Who Should Be Held Responsible
The death of Dr. Oluwafemi Rotifa is not merely an accident of circumstance; it is the direct result of systemic negligence. At the heart of the problem is government failure, both at the federal and state levels. For years, Nigeria’s health sector has suffered from chronic underfunding, leaving hospitals understaffed and under-resourced. The absence of effective policies to recruit, retain, and immediately replace doctors who resign or leave for opportunities abroad has created a dangerous vacuum. That gap was the very burden Rotifa carried on his final shift.
Equally troubling is the role of hospital management. Allowing one doctor to bear the weight of an entire emergency unit for three consecutive days reflects a disturbing disregard for occupational safety. Hospitals are not only responsible for treating patients; they also have a duty of care to their staff. By failing to enforce humane duty rosters and rest schedules, RSUTH exposed one of its brightest young doctors to fatal exhaustion.
The broader medical establishment is not blameless either. While associations such as the Nigerian Association of Resident Doctors and the Nigerian Medical Association have consistently raised alarms, their advocacy has not yet translated into enforceable reforms. The repeated cries of overworked doctors have often been ignored by those in authority until tragedies like this force attention.
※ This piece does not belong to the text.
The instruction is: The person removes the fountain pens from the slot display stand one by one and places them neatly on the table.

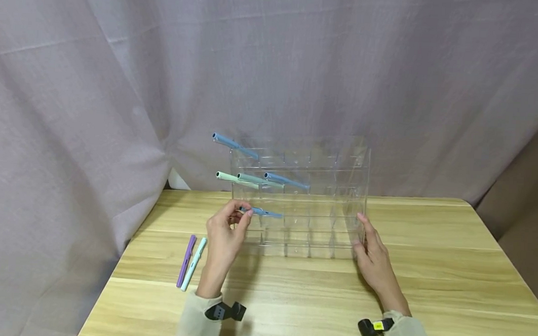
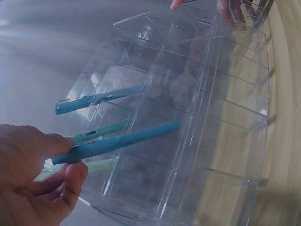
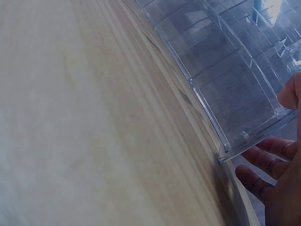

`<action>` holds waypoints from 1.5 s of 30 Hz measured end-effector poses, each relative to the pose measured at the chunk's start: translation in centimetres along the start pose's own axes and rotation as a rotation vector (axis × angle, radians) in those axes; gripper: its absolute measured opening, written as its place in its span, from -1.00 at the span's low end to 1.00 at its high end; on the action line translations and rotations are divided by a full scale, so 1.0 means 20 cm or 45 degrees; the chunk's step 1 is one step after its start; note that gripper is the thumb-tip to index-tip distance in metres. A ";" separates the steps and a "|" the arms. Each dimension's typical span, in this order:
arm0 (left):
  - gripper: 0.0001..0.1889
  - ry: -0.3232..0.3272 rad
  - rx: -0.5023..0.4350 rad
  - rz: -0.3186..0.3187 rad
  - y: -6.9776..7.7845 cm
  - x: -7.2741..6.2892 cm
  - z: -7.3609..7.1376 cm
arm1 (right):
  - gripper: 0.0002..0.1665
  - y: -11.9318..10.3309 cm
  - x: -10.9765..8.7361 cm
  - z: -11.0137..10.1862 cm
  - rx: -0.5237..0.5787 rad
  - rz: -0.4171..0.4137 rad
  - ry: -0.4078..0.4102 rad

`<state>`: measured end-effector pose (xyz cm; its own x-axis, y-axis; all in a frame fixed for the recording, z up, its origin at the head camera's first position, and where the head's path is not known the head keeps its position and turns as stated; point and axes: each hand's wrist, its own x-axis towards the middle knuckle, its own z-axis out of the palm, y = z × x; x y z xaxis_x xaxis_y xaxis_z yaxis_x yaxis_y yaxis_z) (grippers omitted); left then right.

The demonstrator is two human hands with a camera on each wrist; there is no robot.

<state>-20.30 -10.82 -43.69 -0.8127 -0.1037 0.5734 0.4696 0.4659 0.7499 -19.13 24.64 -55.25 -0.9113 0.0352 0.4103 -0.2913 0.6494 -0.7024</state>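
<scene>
My left hand (image 1: 229,232) pinches one end of a blue pen (image 2: 122,141) between thumb and fingers. The pen's far end points into the lower left cells of a clear plastic tiered rack (image 1: 297,235). At the rack's right side edge is my right hand (image 1: 375,260), gripping it with the thumb in front and the other fingers round the side. Above the held pen, a pale green pen (image 1: 227,176), a grey-green pen (image 1: 250,178) and a blue pen (image 1: 286,180) slant out of one tier. Another blue pen (image 1: 233,145) leans from the top left cell.
A purple pen (image 1: 186,261) and a mint pen (image 1: 194,264) lie side by side on the wooden table (image 1: 299,296), left of my left forearm. Behind the rack hangs a grey curtain (image 1: 274,77). The table's back edge runs just behind the rack.
</scene>
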 end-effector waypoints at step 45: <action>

Ultimately, this is not about a single institution or a single shift. It is about decades of systemic neglect that have normalised unsafe work conditions for those who are meant to preserve life. Unless accountability is demanded from policymakers, hospital administrators, and professional regulators, the cycle of overwork and preventable deaths will continue.

Beyond Doctors: Patients Are Also at Risk
While doctors bear the brunt of burnout, patients also suffer. With fewer doctors attending to thousands of patients, waiting times increase, medical errors become more common, and the quality of care drops drastically. As NARD stressed, unsafe working conditions for doctors ultimately create unsafe treatment conditions for patients.
This is a dual crisis: protecting doctors’ lives is also about protecting patients.